1- Create a Python virtual environment
Under Linux:
virtualenv venv -p python3.6
source venv/bin/activate
Under Windows:
python -m venv c:\path\to\myenv
c:\path\to\myenv\Scripts\activate
2- Then run the following command:
pip install spacy
python -m spacy download es_core_news_sm
3- Run the following Bash script (Linux; Windows instructions below):
bash download_geonames.sh
This will automatically download a dataset file that contains a series of coordinates and toponyms from the Geonames online platform.

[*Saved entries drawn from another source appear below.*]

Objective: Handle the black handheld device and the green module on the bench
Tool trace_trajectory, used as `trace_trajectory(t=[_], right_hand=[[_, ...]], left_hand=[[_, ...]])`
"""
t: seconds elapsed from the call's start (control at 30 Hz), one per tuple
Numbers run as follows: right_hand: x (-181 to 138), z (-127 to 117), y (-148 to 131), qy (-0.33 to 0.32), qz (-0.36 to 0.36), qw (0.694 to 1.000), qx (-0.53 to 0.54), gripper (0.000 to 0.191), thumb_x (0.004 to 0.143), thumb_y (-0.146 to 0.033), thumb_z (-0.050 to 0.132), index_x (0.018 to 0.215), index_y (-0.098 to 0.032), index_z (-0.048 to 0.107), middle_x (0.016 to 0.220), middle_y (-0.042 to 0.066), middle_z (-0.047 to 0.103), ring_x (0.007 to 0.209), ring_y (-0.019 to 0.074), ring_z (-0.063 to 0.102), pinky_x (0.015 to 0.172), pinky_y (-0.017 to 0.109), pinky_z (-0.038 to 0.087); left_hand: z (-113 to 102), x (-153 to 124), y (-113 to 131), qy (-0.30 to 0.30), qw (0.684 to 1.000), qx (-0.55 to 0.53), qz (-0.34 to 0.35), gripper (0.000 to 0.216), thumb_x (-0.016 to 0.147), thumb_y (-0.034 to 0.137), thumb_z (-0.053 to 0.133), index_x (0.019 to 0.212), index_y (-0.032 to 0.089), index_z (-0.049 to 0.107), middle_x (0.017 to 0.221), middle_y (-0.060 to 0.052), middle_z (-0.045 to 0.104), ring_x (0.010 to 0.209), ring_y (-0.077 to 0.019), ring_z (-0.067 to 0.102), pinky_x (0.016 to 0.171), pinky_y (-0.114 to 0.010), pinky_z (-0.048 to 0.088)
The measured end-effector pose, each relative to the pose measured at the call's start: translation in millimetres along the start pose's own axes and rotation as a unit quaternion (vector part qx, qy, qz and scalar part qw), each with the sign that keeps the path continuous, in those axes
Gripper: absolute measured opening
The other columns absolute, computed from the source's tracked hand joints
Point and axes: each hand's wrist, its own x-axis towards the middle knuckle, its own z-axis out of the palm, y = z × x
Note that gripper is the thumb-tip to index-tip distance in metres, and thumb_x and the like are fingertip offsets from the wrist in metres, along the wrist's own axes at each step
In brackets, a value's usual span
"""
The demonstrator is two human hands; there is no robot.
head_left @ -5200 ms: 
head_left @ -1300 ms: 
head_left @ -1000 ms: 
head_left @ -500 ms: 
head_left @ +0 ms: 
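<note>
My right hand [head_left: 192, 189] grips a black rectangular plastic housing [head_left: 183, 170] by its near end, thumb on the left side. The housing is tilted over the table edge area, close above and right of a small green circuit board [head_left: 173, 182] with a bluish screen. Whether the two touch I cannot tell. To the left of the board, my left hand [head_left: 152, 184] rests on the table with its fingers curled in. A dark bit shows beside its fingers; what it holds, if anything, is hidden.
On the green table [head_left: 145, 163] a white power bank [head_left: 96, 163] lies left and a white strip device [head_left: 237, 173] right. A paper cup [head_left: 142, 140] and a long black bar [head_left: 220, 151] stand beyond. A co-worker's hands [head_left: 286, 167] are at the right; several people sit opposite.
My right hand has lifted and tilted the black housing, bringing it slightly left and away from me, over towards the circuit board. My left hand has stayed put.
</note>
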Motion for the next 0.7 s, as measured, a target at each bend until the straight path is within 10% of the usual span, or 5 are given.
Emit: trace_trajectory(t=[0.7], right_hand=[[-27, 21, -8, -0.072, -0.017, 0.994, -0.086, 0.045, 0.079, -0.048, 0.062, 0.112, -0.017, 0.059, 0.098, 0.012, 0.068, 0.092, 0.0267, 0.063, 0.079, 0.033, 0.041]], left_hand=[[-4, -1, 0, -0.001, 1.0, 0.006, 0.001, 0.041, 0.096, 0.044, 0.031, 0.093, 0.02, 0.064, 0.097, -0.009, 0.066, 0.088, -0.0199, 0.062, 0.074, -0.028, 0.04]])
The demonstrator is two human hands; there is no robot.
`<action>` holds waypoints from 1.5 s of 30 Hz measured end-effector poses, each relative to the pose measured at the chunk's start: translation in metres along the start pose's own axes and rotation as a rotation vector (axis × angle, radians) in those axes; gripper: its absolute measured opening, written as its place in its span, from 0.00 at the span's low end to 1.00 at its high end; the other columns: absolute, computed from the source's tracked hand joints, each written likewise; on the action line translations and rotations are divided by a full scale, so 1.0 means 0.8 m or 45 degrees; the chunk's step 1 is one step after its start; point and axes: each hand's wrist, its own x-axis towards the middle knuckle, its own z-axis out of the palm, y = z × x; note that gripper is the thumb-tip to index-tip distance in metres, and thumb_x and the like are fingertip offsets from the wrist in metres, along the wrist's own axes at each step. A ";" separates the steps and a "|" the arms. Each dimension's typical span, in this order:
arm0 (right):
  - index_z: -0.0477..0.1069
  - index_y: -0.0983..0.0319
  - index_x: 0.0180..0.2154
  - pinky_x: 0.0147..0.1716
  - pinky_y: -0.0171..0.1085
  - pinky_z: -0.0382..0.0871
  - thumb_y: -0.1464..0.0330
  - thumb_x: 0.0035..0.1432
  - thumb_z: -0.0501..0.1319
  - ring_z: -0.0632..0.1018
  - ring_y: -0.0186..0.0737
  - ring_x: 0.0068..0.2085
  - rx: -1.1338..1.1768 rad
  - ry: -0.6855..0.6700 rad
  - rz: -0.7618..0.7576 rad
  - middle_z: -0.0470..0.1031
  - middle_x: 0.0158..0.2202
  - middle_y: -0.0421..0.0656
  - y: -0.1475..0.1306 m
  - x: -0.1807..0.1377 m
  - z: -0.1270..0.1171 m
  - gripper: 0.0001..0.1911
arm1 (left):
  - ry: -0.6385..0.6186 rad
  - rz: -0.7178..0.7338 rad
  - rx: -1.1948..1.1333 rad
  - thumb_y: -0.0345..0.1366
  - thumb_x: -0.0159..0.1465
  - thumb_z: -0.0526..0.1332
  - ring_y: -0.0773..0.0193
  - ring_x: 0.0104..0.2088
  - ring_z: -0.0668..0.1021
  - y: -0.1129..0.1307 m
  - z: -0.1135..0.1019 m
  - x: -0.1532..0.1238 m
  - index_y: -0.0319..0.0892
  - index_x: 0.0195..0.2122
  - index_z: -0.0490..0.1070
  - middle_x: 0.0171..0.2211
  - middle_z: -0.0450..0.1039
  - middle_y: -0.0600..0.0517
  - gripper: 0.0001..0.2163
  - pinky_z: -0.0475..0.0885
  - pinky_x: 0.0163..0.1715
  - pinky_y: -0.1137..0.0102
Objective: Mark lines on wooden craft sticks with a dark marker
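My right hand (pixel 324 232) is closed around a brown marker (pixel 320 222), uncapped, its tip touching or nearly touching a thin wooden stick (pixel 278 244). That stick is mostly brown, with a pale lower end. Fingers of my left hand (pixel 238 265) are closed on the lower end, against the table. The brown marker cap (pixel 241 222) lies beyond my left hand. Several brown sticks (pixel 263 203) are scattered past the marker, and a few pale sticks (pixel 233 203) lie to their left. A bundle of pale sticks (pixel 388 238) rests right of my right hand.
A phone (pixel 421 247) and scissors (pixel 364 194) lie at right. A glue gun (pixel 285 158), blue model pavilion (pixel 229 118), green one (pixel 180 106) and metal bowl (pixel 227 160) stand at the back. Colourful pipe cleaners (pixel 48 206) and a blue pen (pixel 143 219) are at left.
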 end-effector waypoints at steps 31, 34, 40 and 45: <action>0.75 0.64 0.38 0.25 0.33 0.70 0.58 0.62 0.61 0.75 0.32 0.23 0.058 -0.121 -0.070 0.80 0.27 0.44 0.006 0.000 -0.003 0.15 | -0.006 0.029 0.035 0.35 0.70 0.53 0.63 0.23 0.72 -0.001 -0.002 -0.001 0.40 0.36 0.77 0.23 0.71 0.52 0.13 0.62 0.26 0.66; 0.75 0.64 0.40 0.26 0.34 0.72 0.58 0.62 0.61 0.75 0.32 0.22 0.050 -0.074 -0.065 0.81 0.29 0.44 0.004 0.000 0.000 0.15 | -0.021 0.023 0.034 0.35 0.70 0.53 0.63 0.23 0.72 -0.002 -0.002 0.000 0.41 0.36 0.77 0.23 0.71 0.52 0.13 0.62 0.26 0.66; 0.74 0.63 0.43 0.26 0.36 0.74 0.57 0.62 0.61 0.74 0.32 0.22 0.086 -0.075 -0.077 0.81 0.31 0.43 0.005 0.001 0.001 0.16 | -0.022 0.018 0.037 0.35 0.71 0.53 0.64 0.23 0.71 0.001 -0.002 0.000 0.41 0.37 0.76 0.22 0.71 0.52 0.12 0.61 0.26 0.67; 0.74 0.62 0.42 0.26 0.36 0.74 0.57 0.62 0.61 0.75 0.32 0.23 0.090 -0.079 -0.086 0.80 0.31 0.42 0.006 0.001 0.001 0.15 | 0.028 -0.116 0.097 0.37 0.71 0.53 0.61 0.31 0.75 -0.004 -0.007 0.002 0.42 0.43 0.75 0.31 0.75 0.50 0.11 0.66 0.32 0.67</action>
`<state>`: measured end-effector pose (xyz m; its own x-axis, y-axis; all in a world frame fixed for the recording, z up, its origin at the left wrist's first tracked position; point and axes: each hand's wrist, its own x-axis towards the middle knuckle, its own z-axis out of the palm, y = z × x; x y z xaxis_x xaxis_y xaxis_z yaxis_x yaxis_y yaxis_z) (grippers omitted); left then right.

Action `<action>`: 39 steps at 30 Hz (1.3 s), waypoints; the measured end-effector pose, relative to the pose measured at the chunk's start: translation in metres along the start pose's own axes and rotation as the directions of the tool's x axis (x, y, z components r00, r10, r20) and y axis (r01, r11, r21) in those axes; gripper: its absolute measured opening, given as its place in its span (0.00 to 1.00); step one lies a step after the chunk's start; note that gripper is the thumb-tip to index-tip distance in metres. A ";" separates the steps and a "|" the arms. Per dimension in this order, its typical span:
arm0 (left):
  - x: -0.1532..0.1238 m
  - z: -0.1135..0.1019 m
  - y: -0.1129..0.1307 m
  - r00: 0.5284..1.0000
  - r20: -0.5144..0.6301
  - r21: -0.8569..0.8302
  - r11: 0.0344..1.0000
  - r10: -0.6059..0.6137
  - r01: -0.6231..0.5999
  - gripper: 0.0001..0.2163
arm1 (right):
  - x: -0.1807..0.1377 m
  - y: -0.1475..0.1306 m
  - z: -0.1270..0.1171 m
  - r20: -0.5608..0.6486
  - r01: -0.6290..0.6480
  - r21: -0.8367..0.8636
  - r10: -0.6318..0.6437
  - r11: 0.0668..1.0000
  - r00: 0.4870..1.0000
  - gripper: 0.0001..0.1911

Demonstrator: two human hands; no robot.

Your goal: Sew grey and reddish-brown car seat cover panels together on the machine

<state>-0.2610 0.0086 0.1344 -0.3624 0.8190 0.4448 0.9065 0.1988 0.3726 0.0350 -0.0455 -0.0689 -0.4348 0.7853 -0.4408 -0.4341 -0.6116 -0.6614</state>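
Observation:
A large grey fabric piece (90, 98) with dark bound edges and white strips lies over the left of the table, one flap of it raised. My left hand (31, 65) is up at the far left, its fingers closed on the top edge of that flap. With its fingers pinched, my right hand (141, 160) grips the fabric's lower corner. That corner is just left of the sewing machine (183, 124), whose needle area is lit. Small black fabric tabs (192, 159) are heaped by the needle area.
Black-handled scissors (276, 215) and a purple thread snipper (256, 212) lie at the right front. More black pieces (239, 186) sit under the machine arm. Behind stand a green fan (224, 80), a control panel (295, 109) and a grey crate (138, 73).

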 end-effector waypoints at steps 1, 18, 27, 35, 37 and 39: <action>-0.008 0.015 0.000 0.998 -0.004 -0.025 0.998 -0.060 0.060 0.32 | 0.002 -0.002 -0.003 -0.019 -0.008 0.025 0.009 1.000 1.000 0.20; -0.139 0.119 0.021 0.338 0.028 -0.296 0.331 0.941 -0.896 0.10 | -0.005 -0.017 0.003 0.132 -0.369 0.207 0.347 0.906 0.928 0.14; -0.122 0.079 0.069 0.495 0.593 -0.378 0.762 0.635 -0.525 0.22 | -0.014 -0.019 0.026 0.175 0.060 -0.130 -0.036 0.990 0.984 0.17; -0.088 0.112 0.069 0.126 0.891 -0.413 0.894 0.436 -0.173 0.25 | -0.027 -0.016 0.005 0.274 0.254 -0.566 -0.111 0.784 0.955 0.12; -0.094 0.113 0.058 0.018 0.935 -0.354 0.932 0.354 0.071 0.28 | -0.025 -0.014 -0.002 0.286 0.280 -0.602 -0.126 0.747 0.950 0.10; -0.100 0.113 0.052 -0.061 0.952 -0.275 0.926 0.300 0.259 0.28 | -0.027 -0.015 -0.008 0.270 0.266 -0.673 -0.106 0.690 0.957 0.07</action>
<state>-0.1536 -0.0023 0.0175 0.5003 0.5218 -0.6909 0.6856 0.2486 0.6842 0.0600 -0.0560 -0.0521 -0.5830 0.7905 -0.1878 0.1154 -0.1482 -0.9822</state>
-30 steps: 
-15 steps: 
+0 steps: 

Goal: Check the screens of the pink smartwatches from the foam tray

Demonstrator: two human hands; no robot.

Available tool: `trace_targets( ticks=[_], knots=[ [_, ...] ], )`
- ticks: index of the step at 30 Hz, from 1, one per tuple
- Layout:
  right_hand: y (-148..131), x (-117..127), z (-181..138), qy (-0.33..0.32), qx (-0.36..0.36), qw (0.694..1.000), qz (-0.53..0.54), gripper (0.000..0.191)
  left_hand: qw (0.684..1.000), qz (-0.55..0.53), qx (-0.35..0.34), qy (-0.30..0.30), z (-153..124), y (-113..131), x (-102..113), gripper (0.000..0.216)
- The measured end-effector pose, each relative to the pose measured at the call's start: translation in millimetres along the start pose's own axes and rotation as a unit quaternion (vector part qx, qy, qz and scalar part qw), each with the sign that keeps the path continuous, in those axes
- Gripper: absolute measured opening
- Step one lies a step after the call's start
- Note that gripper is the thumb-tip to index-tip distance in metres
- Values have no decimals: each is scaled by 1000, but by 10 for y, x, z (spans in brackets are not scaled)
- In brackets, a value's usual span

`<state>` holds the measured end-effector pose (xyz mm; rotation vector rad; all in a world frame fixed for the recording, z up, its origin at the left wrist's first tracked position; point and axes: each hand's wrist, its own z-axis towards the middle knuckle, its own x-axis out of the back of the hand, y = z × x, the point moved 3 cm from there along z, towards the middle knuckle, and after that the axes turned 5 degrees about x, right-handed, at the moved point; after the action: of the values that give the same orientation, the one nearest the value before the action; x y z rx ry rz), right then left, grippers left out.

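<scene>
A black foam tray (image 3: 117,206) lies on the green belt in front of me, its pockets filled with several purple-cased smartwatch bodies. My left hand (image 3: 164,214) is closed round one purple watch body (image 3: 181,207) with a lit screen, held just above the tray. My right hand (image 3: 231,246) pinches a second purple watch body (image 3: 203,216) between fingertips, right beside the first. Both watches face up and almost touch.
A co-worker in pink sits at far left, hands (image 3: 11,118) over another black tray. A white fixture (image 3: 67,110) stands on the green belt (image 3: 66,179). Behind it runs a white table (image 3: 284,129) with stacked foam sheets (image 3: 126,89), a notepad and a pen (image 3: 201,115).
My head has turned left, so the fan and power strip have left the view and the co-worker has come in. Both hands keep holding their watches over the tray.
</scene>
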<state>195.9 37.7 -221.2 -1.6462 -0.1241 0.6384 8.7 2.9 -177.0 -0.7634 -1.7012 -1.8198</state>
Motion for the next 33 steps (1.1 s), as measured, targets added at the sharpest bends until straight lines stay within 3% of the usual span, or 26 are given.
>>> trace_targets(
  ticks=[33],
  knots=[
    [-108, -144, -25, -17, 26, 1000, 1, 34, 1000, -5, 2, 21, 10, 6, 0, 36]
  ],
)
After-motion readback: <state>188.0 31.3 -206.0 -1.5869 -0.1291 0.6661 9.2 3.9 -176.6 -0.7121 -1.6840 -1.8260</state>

If you're running under Windows, simply manually download the following ZIP file: https://download.geonames.org/export/dump/ES.zip
Then uncompress it and place its contents inside the following folder:
PATH_TO_THIS_REPOSITORY\seqia\geonames\ES\
We have also included a PowerShell-based script (download_geonames.ps1) in case you want to do the process automatically under Windows. Your system will need to be able to run PowerShell scripts in order to work:
powershell.exe -noexit "& '.\download_geonames.ps1'"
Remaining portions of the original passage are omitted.